● **Exercise brief**
Starting at the first line of the entries below, output every line exactly, up to and including the line with "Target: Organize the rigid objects".

● **Data excerpts**
┄┄┄┄┄┄

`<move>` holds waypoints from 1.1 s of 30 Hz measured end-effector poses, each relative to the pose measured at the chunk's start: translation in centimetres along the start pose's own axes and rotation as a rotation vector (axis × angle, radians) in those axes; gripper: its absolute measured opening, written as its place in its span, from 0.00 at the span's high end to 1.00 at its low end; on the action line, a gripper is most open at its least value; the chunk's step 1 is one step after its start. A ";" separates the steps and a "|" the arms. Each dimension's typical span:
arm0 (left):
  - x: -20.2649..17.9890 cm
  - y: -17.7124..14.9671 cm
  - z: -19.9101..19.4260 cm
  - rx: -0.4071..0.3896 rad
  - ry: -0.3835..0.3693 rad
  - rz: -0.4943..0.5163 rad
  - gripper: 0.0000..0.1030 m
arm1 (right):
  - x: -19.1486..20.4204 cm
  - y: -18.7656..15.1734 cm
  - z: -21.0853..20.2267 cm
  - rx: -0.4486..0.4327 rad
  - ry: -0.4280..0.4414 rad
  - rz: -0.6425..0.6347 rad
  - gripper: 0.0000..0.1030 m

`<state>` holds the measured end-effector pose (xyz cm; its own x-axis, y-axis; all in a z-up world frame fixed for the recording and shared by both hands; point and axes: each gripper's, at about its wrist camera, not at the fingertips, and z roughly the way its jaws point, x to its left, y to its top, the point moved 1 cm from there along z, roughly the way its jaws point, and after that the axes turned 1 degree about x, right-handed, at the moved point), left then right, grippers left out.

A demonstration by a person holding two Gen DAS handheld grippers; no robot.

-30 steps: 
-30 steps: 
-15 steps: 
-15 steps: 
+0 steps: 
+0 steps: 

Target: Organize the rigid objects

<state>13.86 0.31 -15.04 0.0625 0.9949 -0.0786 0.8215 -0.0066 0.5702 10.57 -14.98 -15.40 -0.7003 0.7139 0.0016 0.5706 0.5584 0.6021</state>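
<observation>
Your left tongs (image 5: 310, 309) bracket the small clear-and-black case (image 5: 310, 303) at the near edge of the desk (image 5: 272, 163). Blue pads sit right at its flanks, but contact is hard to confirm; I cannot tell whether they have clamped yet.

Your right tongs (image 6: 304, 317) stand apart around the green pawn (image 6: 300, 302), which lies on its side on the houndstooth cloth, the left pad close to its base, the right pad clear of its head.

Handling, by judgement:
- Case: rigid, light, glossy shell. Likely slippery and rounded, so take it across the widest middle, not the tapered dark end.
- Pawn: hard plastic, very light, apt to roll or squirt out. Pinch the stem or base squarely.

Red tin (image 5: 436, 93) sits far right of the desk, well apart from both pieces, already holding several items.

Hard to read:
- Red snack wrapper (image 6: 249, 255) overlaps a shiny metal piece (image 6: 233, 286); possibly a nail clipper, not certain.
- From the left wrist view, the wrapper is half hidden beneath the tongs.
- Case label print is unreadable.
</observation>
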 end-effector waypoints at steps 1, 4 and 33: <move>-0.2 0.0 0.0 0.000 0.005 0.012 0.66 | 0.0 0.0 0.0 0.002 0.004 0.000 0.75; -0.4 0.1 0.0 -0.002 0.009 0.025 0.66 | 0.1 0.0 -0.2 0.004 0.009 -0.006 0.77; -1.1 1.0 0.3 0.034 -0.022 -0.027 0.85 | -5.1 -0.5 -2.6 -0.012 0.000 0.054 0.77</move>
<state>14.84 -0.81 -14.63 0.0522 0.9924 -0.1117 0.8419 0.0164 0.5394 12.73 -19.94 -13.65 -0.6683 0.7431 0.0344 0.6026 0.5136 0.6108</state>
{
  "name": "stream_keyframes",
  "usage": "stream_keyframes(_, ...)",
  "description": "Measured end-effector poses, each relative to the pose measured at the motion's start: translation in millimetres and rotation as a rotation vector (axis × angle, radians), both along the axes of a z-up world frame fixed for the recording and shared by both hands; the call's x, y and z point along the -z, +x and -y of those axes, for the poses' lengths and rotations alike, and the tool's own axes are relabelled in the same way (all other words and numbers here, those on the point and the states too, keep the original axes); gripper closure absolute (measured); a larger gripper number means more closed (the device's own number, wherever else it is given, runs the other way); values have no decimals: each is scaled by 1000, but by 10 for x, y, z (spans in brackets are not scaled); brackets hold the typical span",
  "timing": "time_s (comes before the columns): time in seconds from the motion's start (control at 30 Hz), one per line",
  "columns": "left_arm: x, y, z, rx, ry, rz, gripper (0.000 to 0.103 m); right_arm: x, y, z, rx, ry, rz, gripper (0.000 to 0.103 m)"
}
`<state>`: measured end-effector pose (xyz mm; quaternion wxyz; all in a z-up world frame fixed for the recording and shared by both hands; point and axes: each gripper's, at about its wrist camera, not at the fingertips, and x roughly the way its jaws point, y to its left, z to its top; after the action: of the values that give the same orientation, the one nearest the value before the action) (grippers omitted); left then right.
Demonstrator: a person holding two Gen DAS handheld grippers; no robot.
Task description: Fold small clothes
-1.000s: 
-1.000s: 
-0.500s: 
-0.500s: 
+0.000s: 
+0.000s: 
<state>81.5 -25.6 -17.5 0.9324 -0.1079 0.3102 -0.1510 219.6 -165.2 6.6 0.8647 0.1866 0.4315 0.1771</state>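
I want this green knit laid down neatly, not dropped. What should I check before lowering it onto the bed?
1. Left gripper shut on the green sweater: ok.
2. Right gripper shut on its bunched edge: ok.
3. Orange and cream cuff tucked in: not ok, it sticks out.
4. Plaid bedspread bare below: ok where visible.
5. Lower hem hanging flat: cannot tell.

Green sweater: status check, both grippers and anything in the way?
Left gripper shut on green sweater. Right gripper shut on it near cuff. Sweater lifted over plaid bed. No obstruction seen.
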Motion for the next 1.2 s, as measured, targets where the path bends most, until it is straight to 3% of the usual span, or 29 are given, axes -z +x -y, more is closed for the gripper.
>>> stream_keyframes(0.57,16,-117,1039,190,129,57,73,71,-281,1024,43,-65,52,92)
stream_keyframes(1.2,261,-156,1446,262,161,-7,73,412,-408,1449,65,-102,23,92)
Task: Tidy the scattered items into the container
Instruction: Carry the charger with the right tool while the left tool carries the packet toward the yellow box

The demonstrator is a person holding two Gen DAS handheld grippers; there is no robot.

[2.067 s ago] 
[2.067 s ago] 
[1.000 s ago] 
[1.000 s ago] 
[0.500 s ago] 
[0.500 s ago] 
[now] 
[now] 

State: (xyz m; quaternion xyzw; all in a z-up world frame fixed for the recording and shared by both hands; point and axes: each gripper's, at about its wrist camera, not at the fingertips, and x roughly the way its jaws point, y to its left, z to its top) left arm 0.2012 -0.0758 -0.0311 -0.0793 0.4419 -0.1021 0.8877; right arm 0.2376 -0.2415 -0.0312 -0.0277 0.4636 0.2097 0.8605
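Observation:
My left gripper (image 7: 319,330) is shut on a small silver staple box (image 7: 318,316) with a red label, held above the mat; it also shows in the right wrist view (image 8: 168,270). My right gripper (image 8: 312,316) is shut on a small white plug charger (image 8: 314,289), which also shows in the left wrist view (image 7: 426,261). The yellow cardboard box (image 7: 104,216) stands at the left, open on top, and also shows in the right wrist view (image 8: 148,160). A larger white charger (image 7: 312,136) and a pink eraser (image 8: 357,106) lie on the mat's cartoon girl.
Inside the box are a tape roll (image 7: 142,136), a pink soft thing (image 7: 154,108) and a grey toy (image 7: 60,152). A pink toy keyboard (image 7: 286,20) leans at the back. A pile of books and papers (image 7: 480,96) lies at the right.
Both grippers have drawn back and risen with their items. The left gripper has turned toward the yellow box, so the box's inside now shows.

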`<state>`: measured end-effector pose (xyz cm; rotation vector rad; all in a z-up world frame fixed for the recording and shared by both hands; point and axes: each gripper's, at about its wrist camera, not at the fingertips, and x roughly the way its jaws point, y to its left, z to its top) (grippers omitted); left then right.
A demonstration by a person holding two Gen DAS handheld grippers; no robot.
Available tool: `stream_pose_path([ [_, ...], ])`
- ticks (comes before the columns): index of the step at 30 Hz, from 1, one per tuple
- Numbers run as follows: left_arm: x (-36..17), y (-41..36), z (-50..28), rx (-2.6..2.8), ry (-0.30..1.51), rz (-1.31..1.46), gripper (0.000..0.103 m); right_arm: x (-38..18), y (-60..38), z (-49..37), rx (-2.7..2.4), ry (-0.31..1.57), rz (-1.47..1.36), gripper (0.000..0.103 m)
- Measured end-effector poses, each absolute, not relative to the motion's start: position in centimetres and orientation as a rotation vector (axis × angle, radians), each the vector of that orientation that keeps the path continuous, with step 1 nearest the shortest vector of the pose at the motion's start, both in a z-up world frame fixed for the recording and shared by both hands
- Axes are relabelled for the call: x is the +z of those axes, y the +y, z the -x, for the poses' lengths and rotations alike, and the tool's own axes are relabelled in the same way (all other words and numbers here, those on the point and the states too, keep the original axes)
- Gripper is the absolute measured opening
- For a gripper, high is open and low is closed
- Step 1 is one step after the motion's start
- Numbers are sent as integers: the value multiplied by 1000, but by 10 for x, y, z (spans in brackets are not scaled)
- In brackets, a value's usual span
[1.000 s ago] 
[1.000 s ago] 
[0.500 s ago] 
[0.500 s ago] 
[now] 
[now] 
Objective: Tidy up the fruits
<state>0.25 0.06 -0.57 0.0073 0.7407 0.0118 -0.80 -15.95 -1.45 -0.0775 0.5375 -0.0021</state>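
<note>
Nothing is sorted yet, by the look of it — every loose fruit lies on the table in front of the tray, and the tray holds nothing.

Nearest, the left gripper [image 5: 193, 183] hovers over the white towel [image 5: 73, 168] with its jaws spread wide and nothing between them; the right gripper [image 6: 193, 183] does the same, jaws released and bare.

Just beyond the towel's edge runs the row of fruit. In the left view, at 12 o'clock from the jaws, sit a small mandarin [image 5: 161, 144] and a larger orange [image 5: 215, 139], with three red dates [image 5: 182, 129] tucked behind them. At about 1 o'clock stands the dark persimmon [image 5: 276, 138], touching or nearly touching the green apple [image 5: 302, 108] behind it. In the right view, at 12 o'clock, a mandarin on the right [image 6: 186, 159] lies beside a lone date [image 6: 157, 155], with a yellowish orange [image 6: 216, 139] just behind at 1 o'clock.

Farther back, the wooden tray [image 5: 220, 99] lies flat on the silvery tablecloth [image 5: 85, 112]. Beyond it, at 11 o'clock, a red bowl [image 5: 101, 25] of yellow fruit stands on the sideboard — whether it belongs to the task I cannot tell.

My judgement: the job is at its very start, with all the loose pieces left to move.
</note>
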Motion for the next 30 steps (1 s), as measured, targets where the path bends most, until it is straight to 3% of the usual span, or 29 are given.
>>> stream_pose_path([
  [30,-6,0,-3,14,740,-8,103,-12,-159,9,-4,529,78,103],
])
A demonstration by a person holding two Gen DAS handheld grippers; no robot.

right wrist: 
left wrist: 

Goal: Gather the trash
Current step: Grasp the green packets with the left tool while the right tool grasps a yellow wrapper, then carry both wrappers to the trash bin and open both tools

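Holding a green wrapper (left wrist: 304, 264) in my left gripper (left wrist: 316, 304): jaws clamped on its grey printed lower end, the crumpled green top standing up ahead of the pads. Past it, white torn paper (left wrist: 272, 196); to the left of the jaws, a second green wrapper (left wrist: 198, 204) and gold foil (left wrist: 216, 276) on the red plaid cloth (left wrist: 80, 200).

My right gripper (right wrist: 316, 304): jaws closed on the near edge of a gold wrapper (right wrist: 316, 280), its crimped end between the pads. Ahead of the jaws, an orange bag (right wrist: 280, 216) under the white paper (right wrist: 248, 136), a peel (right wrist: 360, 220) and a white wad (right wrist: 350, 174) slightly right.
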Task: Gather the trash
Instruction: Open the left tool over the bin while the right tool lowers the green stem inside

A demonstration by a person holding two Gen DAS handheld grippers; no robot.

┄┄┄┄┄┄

● **Answer area**
`<move>` holds waypoints from 1.1 s of 30 Hz measured end-effector poses, each relative to the pose measured at the chunk's start: translation in centimetres along the start pose's own axes and rotation as a rotation vector (axis × angle, radians) in those axes; gripper: its absolute measured opening, written as its place in its span, from 0.00 at the span's high end to 1.00 at its low end; on the action line, a gripper is most open at its least value; the chunk's step 1 is one step after its start. A ";" separates the steps and a "|" the arms. Each dimension's typical span:
arm0 (left):
  - x: -20.2649..17.9890 cm
  - y: -17.7124..14.9671 cm
  - z: -19.9101..19.4260 cm
  - rx: -0.4071..0.3896 rad
  - ry: -0.3835..0.3693 rad
  - rz: -0.4943..0.5163 rad
  - gripper: 0.0000..0.1030 m
arm1 (right):
  - x: -19.1486..20.4204 cm
  - y: -18.7656..15.1734 cm
  - z: -21.0853..20.2267 cm
  - rx: -0.4486..0.4327 rad
  - ry: -0.4280..0.4414 rad
  - rz: -0.6425..0.6347 rad
  - gripper: 0.0000..0.1030 m

`<state>` holds the measured end-effector pose (xyz cm; its own x-axis, y-axis; all in a z-up world frame fixed for the recording and shared by both hands; point and axes: each gripper's, at about its wrist camera, not at the fingertips, and z roughly the way its jaws point, x to its left, y to its top, the point moved 1 cm from there along z, roughly the way its jaws point, and after that the axes turned 1 degree about x, right-handed, at the moved point), left then right, grippers left out.

A demonstration by a person holding two Gen DAS handheld grippers; no robot.

-30 steps: 
-30 steps: 
-15 steps: 
-15 steps: 
+0 steps: 
+0 steps: 

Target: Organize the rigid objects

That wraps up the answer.